In the few short years since artificial intelligence (AI) arrived on the museum landscape, the technology has wound its way throughout the cultural institution to enhance its offerings as much as its digital infrastructure. Besides audience-facing robots, chatbots, and projects such as The Next Rembrandt and Dali Lives, AI can be found — even when not seen — assisting in digital asset management, visitor tracking, conservation, and data analysis.
A clearer measure of AI’s cultural presence in the findings of EuropeanaTech, a R&D community and offshoot of the European Union’s Europeana initiative that, since 2019, has been interrogating the impact and future role of AI in the sector of GLAMs (galleries, libraries, archives, museums). Its latest report, surveying 56 cultural heritage institutions in 20 countries, found the majority of respondents were AI-literate, with metadata quality, knowledge extraction, and collections management being key areas of interest.
Going deeper, by examining 36 AI use cases, the study determined that GLAMs were most keen on deploying AI around their digitized collections, whether for image classification or object detection to improve metadata. While few of these projects reached production level, almost all achieved tangible results, including trained models, enriched collections descriptions, and enhanced infrastructure.
Still, hurdles persist for AI to get to institution-wide implementation. Through its case studies, EuropeanaTech gathered recurring themes and challenges that faced cultural heritage organizations from the financial cost of hardware and software to the lack of technical know-how. Below are three key concerns accompanied by recommendations from the report.
Tapping and sharing technical expertise
As EuropeanaTech’s report plainly states, “AI in GLAMs is a multidisciplinary endeavor.” AI adoption, then, doesn’t just require cross-departmental buy-in, but a collaborative framework that allows for skill sharing.
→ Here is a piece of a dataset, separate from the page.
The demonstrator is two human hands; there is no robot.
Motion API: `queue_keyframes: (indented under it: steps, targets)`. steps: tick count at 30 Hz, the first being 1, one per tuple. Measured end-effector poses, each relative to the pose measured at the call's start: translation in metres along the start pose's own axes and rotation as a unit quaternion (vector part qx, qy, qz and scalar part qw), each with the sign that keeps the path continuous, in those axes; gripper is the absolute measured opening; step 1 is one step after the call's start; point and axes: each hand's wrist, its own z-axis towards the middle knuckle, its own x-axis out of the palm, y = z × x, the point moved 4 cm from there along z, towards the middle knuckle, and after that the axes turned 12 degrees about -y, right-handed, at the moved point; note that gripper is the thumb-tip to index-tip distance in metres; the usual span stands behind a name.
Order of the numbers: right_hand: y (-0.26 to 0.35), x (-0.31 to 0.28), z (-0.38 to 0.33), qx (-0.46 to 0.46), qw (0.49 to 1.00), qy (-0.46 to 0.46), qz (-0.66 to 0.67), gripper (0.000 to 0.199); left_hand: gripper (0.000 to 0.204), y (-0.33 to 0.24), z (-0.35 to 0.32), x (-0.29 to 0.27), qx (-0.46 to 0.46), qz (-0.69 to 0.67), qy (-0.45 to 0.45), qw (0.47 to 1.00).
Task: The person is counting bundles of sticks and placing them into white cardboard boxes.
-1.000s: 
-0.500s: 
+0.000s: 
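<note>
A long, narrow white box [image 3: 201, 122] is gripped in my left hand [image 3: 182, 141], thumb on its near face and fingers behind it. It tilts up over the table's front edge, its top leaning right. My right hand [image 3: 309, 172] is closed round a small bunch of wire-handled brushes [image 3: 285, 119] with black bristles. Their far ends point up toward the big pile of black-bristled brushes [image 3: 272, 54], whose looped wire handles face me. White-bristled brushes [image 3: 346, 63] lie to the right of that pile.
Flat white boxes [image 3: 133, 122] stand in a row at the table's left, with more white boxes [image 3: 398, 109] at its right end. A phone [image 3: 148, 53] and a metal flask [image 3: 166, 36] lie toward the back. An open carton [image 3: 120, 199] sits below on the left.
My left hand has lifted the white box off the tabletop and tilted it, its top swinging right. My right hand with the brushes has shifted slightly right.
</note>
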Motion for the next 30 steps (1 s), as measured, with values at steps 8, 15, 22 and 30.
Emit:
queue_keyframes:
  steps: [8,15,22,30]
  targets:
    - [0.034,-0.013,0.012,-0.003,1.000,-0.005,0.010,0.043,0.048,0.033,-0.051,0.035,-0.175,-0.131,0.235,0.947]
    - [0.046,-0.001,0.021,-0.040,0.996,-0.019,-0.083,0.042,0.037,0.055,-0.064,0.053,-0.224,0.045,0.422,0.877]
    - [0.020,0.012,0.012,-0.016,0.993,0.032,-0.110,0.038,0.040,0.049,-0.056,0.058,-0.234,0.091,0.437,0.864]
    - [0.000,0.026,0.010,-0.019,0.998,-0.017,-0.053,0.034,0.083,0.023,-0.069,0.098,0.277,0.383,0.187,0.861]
The British Library, when embarking on its Living with Machines research project to digitize 18th century historical documents, found it helpful to involve both curators and AI specialists from the outset to better pave the way for a shared language. Additionally, the institution, like other GLAMs featured in the report, sought partnerships with commercial and academic groups to make up for its lack of internal AI expertise.
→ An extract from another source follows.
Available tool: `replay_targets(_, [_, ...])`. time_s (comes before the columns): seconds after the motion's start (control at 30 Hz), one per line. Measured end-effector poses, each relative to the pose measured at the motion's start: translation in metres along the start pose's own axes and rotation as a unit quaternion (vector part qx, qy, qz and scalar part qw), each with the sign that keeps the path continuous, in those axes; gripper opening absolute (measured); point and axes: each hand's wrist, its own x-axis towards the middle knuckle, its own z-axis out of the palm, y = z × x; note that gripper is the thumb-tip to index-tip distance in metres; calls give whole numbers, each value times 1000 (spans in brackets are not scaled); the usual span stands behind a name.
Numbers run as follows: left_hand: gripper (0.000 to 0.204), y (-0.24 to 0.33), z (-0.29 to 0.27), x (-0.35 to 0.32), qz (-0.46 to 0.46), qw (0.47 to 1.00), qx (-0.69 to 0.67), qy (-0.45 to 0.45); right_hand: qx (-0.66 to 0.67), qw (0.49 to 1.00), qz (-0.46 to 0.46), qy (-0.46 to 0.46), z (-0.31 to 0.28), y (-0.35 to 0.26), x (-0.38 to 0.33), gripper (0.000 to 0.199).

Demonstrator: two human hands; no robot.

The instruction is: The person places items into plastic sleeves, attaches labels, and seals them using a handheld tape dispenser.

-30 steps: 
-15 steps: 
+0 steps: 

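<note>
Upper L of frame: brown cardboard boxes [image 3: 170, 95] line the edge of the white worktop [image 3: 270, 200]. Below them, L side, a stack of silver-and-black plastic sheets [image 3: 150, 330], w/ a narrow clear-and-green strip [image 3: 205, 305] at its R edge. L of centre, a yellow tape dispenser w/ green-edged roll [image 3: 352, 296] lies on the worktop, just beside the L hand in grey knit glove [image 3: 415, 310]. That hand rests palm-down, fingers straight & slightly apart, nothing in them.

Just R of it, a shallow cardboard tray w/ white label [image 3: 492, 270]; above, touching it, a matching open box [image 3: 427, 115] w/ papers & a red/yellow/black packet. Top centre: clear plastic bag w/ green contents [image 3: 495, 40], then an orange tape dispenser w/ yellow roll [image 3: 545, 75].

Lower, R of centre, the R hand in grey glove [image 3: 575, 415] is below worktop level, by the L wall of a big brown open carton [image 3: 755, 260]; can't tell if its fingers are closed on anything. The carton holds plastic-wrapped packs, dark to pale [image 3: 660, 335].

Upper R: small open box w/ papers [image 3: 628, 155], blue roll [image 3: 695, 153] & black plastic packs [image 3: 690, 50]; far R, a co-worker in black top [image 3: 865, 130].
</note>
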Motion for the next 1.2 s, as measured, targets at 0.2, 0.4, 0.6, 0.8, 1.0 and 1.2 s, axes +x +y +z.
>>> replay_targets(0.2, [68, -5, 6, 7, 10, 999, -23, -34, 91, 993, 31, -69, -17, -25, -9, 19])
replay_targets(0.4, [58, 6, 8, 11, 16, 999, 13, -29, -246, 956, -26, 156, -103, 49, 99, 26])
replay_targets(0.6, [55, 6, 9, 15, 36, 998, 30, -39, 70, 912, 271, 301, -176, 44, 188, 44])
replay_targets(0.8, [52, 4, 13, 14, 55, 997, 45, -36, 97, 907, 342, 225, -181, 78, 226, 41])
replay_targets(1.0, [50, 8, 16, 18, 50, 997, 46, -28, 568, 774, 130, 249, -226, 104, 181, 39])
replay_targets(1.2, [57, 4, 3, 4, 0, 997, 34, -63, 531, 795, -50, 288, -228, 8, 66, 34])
This technical shortfall can be alleviated as well by the use of open source tools and solutions, further customized to address the institution’s needs and data. Transfer learning, in which a machine learning model is retrained for use in different tasks, might also help optimize learning and build-out times, and, according to Barcelona Supercomputing Center’s Albin Larsson, lower the barrier to AI adoption.
Improving data quality
Data sits at the heart of any AI endeavor, necessitating the need for quality datasets. But between the institutions interviewed by EuropeanaTech, the valuation of their own datasets varied from “not being reliable yet” to “good enough.” The aforementioned Barcelona Supercomputing Center found it lacked data to generate its machine learning model, while the National Library of France’s datasets remain at an experimental level. Another area of concern lies in the deficit of data with relevant and useful annotations.
To address this, interviewees put forward the option of human computation techniques or, in lay terms, crowdsourcing. Institutions could potentially tap the knowledge of its audience to help with the pre-processing of data or, using a gamified machine learning interface, encourage contributions to accelerate data processing and evaluation.
Adding value to user experience
Demonstrating the value of AI remains the biggest hurdle for most teams and per EuropeanaTech’s study, can be best achieved at scale. As Tim Manders of the Netherlands Institute for Sound and Vision noted of AI, “You only see the advantages if you do it at a big enough scale.” Running AI processing at collection scale, the report suggests, easily highlights its benefits and efficiencies, while enabling data to be presented in a meaningful way. And it’s only with such coherent representation can cultural heritage data be truly significant in generating insights and enriching user experiences.